The US State Department confirmed Havana was using a narcotics ring to funnel arms and cash to the Colombian terrorist group M-19. On November 6, 1985, M-19 members stormed Colombia’s Palace of Justice. This attack led to many hostages killed, including 11 of the Colombian supreme court’s 25 justices. 

 

The Cuban dictatorship has carried out acts of state terrorism against Cuban nationals killing dozens including women and children. Fidel Castro, in the case of the tugboat massacre, then defended and celebrated the men responsible for the massacre declaring their actions to be "exemplary, there's no denying it." 

 

Spy network plots murder of Americans in coordinated attack.  

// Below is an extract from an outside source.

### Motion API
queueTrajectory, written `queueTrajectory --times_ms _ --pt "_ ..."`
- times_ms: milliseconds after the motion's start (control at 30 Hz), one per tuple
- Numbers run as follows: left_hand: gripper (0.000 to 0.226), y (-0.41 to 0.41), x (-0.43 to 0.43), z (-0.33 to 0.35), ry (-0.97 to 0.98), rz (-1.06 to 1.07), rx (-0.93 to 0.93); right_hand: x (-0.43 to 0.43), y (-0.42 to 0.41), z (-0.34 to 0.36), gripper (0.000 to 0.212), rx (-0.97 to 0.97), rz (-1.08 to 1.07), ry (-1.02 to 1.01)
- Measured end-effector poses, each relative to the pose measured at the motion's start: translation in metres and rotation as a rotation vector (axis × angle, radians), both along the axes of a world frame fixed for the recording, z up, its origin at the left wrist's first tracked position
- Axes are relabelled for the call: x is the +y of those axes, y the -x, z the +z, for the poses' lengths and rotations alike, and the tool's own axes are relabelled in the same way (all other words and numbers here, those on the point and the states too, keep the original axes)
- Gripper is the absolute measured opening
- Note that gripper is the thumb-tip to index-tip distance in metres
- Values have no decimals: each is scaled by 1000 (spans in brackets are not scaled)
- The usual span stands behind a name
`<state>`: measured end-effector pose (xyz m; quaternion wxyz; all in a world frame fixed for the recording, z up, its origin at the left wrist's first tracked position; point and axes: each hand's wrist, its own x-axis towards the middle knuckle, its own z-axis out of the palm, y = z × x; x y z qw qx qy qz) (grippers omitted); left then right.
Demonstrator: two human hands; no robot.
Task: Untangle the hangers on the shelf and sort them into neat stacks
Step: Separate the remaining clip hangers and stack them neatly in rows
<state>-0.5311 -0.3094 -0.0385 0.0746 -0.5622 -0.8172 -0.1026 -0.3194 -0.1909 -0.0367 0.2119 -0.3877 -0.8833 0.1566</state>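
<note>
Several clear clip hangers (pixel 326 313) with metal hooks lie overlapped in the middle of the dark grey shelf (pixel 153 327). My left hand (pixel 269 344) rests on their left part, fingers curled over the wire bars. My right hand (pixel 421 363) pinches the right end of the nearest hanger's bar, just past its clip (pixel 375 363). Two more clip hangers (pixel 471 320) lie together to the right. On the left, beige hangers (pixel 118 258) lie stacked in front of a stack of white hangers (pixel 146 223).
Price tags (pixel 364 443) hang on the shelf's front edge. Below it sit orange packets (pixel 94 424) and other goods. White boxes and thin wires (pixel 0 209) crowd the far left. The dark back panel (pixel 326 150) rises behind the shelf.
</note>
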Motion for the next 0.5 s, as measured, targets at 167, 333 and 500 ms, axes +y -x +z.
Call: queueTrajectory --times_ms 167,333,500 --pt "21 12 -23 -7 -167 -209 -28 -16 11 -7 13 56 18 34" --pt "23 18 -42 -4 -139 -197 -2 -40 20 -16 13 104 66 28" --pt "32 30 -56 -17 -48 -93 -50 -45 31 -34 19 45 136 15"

Havana carried out Operation Scorpion, an act of state terrorism through its spy network in the United States that killed four in international airspace on February 24, 1996. The WASP Network (La Red Avispa) targeted U.S. military facilities, planned to smuggle arms and explosives into the U.S.,among other active measures.

 

WASP Network planned terrorist acts on U.S. soil.

 

The victims of repression and terror require both justice and a thorough investigation of the facts in evidence to arrive at the truth. Obtaining both will set the groundwork for national reconciliation on a solid footing but will necessitate an independent judiciary in Cuba not the instrument of a totalitarian dictatorship that it is today.